I thought it might be appropriate to talk about some items that continually come up in reference to the work that we do as there seems to be some framing issues that people do not quite “get”.
First, it’s good to understand that health care as practiced today – being that which is controlled by government, funded by insurance, and taught by traditional academia – has very little to do with health. It is rather much more to do with a medical/industrial complex where product and services are run through a distribution channel governed by cost benefit analysis.
The words “health care” as mentioned in the last newsletter is really an oxymoron. This seems to be lost on most everyone in government, the insurance industry, academia, and even folks like Michael Moore who produce movies (Sicko) detailing the “health care” crisis when in fact you can’t have a health care crises if health doesn’t have anything to do with the care that the system supposedly provides.
I know that you know health has very little to do with health care as practiced in America and most of the rest of the world today, but how do you define what it is that you do if indeed what you do is related to health but is not part of the “health care” system?
When a person comes to a Biomedx workshop and proceeds to adopt a Biomedx systems approach, they are typically not engaged in the health care business as most people think of it.
This is not that. And we don’t want to be that.
That system is broken.
What we teach has nothing to do with insurance, government programs, or anything that looks like “health care” in the traditional sense. Instead we attempt to teach people how to “think” through applied science, so they in turn can teach others – how to be healthy – in a simple way. Why? Because…
If a person is healthy, they can’t be sick.
And it can indeed be that simple.
But to arrive at this place of simplicity, we need to embrace science and logic within a framework of understanding what health is, and then how to measure it and how to control those measurements – because you can’t manage what you don’t measure. This entails the study of not just physiology and biochemistry, but certain areas of physics and electronics among other things.

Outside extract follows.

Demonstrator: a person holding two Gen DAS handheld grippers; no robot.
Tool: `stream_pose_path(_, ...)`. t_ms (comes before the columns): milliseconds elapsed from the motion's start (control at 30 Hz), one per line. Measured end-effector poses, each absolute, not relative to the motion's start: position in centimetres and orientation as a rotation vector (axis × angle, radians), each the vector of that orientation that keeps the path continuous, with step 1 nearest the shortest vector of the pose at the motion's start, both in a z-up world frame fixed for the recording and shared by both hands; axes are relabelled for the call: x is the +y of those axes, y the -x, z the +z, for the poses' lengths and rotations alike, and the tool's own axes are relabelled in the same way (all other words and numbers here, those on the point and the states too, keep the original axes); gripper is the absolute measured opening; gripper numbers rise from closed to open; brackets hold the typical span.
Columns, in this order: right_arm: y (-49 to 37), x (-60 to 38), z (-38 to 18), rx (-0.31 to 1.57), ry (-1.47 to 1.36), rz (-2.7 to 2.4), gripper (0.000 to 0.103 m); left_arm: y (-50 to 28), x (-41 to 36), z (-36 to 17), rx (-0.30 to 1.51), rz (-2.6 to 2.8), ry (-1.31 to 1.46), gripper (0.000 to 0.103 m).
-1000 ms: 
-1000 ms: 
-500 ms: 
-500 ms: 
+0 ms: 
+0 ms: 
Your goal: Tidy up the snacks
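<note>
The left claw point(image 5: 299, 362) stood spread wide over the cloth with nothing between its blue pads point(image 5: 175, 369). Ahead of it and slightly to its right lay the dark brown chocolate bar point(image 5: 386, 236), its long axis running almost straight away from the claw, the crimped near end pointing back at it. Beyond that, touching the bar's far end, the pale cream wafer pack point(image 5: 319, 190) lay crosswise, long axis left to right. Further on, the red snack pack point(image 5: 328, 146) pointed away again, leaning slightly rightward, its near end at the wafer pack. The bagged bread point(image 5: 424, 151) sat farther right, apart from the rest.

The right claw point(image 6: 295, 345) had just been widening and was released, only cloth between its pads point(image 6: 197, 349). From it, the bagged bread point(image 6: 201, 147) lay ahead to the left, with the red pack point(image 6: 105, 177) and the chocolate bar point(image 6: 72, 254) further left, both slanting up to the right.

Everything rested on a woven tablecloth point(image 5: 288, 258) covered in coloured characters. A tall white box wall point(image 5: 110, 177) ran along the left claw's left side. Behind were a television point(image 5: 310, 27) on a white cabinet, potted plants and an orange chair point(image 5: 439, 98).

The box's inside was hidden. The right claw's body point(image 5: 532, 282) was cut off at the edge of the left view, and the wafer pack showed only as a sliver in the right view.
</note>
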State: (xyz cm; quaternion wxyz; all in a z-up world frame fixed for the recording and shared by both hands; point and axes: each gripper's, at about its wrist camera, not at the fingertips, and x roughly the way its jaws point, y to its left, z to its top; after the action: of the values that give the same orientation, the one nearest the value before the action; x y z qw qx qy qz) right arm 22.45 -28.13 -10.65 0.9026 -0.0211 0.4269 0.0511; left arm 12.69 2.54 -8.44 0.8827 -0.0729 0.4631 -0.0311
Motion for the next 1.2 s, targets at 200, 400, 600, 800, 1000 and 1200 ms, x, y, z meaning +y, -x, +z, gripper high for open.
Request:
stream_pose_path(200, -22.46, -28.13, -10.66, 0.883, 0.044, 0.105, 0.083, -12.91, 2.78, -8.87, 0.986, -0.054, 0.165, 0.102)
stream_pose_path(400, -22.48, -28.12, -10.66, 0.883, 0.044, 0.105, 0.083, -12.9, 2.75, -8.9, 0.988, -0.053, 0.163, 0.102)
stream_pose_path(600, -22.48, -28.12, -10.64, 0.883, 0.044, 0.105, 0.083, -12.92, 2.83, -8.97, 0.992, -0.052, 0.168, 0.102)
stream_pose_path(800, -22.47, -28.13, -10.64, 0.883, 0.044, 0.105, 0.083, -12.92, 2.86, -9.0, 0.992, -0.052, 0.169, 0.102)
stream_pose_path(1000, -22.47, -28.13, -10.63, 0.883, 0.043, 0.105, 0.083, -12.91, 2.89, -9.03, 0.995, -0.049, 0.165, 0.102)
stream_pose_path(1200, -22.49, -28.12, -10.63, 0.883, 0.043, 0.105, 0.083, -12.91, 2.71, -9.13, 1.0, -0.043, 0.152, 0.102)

For example, in our program we advance knowledge of colloid chemistry in an attempt to get students to understand that when observing blood, we are really looking at a colloidal suspension under the control of zeta potential.
Those words will be lost on anyone traditionally trained in the health care market today. Yet, these principles of science are at the core of understanding how to handle at least 50% of every client that walks through the “health care” door.
Since this understanding is not taught and does not exist in the traditional health care marketplace, 50% of every patient of every doctor typically dies from the very same thing but since they don’t see it, nothing is being done about it. That is tragic.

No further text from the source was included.